Thrift Drug
- Industry: Public
- Founded: 1935
- Founder: Philip Hoffman and Reuben Helfant
- Defunct: 1997
- Fate: Purchased by JCPenney
- Successor: Eckerd, now CVS Pharmacy and Rite Aid
- Headquarters: Pittsburgh, Pennsylvania, United States
- Products: Pharmacy
- Parent: JCPenney

= Thrift Drug =

Defunct American pharmacy

Thrift Drug was a U.S. pharmacy chain founded in 1935 and based in Pittsburgh, Pennsylvania.

==History==
In 1935, pharmacists Philip Hoffman and Reuben Helfant came together to form the Thrift Drug Company. Their first stores opened in the Pittsburgh suburb of Sewickley in May, followed by Bellevue two weeks later. A third store was opened later that year, and they finished with $200,000 in sales. They incorporated the company in 1937.

By 1963, the chain spanned 115 stores across six states. Thrift Drug was purchased by JCPenney in November 1968 for $70 million in stocks. Hoffman died exactly a month later. The chain had 171 stores in 10 states by this point. The company was expanded greatly thereafter, serving as the flagship chain of JCPenney's pharmacy group.

Thrift Drug established Express Pharmacy Services, a mail order pharmacy, in January 1983. By 1986, the service had grown to four facilities and filled over 1.5 million prescriptions. By 1987, the company operated 400 stores in 18 states. In February 1993, Thrift sold 45 Treasury Drug stores in Georgia to Big B Drugs.
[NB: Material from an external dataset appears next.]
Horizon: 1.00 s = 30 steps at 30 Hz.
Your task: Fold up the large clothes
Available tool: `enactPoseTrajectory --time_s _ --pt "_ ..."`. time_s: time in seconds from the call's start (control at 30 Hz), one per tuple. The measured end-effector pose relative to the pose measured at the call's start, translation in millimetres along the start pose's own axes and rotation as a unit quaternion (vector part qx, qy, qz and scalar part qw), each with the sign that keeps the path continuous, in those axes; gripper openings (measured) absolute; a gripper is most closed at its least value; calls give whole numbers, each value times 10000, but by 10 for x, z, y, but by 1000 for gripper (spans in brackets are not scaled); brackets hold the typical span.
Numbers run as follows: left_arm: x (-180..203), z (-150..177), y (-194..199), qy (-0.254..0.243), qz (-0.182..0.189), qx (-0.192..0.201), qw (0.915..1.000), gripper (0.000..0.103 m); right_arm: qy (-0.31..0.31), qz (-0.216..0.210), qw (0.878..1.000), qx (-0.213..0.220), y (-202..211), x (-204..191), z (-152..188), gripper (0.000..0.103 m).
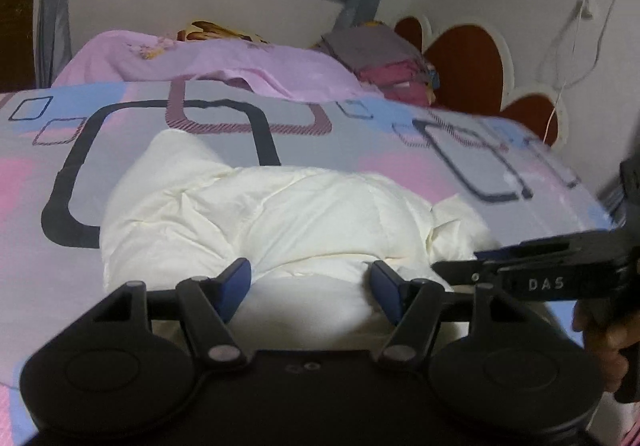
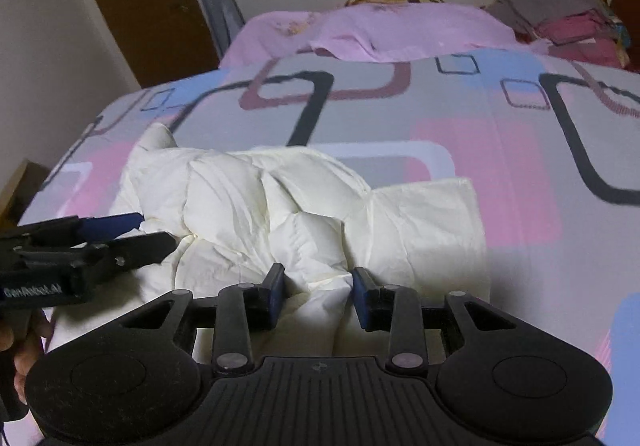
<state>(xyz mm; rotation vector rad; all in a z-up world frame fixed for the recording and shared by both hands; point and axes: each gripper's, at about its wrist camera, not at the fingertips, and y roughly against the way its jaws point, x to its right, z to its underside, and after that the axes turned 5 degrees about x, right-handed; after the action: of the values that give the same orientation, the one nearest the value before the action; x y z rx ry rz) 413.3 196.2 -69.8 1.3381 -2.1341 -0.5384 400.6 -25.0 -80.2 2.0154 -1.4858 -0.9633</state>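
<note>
A cream-white padded garment [image 1: 280, 214] [image 2: 260, 206] lies crumpled on the bed, puffy and creased. In the left wrist view, my left gripper [image 1: 311, 286] holds a thick bulge of its near edge, and the blue pads [image 1: 236, 286] press into the fabric on both sides. The right wrist view shows my right gripper [image 2: 318, 296] shut on a narrower pinched fold of the same garment, with creases running into the pads. Each gripper also shows side-on in the other view: the right gripper [image 1: 460, 262] at the garment's right edge, the left gripper [image 2: 156, 229] at its left edge.
The bedspread [image 1: 320, 142] has grey, pink and blue squares. A pink sheet [image 1: 240, 62] lies bunched at the far end, beside a stack of folded clothes [image 1: 384, 58] and a headboard [image 1: 468, 62] with brown petals. A wooden door [image 2: 132, 6] stands at the left.
</note>
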Motion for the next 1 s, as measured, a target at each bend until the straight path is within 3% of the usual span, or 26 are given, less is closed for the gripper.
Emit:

In January 1995, JCPenney announced its Thrift Drug unit would buy Kerr Drug, a 97-store chain in the North and South Carolina. By 1996, Thrift Drug was considered the eighth-largest drugstore chain in the country. In August, JCPenney agreed to acquire the Fay's Drug chain for $285 million. The acquisition added 272 stores in New York, Pennsylvania, Vermont, and New Hampshire, giving Thrift Drug 926 stores.

In October 1996, Rite Aid announced it would purchase the Thrifty PayLess chain for $2.3 billion. As part of that deal, 200 stores in North and South Carolina were sold to Thrift Drug. The following month, JCPenney announced it would purchase Eckerd and merge it with Thrift Drug. However, the FTC objected to the purchase due to JCPenney's dominant position in the Carolinas. JCPenney was forced to divest 161 stores in the area. These stores were purchased by an investment group led by former Thrift Drug executives, which became the new Kerr Drug chain.

In 1997, JCPenney merged Thrift Drug, and its other pharmacy chains, into Eckerd. JCPenney ultimately sold Eckerd to CVS and Jean Coutu Group in 2004.

Thrift Drug, Inc. remained an active subsidiary of Eckerd and later Rite Aid (owning stores held by the company at its closure), as shown in the latter company's October 2023 Chapter 11 bankruptcy filings.

On May 5, 2025, Rite Aid filed for Chapter 11 bankruptcy for the second time in 2 years, listing assets and liabilities between $1 billion and $10 billion. Rite Aid will sell all of its assets as part of its procedure, as it overcomes financial challenges such as debt, increased competition, and inflation, including Thrift Drug.

==In popular culture==
One enduring legacy of Thrift Drug was in the 1977 movie Slap Shot, when a Thrift Drug located in downtown Johnstown, Pennsylvania was shown in the background during a shot of downtown Charlestown.